Kuipers also worked with the Integrated Cardiovascular (ICV) experiment. ICV researches the extent of cardiac atrophy during and after long duration spaceflight and seeks to identify its mechanisms.

In the Columbus laboratory, Pettit replaced an incubator in the Biological Experiment Laboratory, or BioLab, which is used to perform experiments on microorganisms, cells, tissue cultures, small plants and small invertebrates. BioLab helps scientists to gain a better understanding of the effects of microgravity and space radiation on organisms.

The Soyuz TMA-22 spacecraft carrying Expedition 30 Commander Dan Burbank and Flight Engineers Anton Shkaplerov and Anatoly Ivanishin landed in Kazakhstan Friday at 7:45 a.m. EDT. They undocked from the station at 4:18 a.m. officially ending their stay.

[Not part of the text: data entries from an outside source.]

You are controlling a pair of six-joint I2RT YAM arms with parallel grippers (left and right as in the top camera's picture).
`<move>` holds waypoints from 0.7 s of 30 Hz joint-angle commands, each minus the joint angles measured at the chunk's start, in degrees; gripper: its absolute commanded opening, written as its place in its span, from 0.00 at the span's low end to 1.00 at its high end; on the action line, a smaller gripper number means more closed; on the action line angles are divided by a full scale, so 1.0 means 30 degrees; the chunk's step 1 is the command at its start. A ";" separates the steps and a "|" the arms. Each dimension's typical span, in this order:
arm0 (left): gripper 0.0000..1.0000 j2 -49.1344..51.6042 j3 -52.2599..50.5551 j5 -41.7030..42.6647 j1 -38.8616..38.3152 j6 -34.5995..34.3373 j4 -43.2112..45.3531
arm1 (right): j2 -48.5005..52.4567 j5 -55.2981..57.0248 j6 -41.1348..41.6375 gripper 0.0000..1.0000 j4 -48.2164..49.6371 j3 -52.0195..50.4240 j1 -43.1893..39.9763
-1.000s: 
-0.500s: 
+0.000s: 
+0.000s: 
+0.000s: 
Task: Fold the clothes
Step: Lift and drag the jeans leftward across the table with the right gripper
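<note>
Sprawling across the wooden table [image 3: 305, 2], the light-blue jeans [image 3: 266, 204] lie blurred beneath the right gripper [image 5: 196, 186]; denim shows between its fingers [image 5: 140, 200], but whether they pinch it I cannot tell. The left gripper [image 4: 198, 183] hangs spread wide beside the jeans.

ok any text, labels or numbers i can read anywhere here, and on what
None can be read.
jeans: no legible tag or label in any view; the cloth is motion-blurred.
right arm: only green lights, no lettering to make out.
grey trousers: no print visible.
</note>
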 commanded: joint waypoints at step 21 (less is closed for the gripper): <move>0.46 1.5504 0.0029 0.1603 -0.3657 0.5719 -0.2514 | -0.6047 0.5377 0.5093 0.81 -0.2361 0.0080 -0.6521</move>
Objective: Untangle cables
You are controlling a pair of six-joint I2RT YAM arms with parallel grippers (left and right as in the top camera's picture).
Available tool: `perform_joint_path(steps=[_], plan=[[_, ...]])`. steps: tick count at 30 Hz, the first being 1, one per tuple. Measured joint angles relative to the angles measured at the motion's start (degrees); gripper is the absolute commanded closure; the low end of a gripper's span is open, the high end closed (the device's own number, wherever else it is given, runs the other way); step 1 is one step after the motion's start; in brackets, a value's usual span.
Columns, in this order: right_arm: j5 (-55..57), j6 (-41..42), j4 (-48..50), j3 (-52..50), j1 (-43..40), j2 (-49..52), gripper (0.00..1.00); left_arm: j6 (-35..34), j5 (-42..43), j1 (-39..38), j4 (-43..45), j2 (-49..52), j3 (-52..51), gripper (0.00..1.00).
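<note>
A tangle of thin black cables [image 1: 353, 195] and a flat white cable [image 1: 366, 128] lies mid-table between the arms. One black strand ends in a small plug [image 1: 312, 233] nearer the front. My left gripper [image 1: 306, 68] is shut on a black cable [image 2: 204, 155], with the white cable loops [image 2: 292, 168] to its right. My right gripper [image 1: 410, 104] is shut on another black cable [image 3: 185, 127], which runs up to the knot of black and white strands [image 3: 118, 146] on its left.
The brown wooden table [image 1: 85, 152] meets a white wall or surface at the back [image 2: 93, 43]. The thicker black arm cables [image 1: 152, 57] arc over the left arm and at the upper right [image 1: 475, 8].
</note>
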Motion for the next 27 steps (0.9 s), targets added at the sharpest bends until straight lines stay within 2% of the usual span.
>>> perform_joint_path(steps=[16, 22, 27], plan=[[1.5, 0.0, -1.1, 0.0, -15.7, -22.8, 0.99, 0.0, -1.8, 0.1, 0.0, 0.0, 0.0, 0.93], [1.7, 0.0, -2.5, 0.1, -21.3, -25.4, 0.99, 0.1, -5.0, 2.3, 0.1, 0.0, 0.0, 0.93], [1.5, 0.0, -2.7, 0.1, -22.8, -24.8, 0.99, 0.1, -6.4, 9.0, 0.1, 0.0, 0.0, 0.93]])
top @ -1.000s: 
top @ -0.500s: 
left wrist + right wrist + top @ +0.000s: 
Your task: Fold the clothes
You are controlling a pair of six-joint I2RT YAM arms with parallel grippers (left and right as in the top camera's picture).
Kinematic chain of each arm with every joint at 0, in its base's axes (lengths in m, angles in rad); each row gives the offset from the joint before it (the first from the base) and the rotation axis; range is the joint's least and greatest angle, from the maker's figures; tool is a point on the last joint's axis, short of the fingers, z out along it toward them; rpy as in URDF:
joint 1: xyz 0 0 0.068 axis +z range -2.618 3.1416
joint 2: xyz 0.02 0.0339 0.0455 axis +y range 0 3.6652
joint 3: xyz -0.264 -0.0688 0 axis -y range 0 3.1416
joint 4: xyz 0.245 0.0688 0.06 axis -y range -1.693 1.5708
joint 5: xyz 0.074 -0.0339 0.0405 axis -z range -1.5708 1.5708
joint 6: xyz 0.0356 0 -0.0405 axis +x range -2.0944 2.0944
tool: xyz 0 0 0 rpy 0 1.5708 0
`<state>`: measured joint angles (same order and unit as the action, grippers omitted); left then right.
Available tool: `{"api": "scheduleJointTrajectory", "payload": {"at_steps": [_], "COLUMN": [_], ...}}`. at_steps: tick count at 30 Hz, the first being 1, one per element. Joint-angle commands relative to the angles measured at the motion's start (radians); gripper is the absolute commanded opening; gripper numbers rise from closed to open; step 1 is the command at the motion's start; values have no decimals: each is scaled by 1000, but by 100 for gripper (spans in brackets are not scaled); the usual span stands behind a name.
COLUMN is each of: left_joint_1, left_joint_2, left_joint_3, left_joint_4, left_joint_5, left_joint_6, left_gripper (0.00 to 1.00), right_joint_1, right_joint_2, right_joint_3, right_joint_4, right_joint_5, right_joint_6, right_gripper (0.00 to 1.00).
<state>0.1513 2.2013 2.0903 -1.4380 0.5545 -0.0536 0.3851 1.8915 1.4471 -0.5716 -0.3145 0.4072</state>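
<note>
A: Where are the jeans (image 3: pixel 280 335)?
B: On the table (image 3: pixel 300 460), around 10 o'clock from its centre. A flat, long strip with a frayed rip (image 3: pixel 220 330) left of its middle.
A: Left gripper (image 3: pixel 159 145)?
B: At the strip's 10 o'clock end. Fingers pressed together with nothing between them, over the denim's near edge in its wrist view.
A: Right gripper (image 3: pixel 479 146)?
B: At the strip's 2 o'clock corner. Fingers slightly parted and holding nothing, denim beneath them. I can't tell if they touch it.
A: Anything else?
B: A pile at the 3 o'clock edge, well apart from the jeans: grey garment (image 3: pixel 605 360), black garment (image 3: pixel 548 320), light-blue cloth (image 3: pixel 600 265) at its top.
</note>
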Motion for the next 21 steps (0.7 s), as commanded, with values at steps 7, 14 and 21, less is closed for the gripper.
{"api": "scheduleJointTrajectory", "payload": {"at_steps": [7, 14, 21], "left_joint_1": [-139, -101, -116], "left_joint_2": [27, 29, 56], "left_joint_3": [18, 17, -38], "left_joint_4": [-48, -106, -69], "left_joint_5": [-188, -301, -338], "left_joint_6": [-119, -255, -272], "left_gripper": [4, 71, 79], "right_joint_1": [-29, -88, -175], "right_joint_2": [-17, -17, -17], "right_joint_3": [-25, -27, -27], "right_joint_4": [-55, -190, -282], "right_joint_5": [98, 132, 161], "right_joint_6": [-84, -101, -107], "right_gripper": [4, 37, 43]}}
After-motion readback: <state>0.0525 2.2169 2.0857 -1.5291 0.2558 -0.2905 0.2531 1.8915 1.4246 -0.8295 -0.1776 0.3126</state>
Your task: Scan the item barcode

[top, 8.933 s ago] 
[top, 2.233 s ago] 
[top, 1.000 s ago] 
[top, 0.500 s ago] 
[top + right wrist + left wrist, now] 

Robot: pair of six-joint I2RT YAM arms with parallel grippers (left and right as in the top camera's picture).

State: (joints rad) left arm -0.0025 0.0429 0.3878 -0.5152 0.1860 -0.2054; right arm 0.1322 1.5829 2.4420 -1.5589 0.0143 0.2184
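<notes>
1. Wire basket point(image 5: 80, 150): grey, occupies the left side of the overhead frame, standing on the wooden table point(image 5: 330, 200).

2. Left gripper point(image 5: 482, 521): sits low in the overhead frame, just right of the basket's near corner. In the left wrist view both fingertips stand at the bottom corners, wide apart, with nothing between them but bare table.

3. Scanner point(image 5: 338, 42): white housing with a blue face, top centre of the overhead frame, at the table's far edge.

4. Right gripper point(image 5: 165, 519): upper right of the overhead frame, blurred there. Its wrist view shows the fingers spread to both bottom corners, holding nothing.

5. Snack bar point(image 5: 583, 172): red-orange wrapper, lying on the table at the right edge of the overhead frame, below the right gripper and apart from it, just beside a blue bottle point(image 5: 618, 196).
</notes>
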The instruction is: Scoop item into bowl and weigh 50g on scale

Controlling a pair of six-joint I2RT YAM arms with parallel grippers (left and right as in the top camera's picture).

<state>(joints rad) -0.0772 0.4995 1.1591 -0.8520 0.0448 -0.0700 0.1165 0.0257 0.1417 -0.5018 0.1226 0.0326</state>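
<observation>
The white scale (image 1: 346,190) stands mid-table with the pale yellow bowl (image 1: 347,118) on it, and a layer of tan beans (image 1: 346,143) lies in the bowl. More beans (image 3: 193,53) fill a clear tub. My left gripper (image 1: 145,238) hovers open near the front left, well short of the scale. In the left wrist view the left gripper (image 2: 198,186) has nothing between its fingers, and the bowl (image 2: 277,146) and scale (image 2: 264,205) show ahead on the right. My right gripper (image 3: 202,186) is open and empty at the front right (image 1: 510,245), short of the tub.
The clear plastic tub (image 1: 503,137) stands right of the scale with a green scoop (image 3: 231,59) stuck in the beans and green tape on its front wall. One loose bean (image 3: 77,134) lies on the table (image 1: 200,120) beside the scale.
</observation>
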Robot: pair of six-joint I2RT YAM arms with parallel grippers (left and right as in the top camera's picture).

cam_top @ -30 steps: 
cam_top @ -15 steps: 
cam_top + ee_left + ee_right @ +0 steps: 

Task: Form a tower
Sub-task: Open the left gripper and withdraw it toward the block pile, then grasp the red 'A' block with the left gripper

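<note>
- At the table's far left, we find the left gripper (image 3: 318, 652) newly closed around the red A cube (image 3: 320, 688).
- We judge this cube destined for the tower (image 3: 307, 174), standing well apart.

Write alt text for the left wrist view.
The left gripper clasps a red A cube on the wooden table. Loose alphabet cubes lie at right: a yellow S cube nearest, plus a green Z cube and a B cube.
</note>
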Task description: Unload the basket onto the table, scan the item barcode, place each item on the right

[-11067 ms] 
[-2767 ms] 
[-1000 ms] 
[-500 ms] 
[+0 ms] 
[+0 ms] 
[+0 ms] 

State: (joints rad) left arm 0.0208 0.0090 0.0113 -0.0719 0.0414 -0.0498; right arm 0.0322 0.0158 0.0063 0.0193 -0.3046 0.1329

Expedition 31 began when Burbank, Shkaplerov and Ivanishin undocked from the station. Kononenko, Pettit and Kuipers will continue their stay aboard the orbital laboratory until July 1. Scheduled to join them in mid-May are Flight Engineers Gennady Padalka, Joe Acaba and Sergei Revin, who will launch and arrive in the Soyuz TMA-04M spacecraft.

At the Cape Canaveral Air Force Station in Florida, the SpaceX Falcon 9 rocket underwent a hot-fire test that sets the stage for its launch in one week. The rocket is slated to carry the Dragon spacecraft into orbit for its trek to become the first commercial cargo ship to arrive at the International Space Station.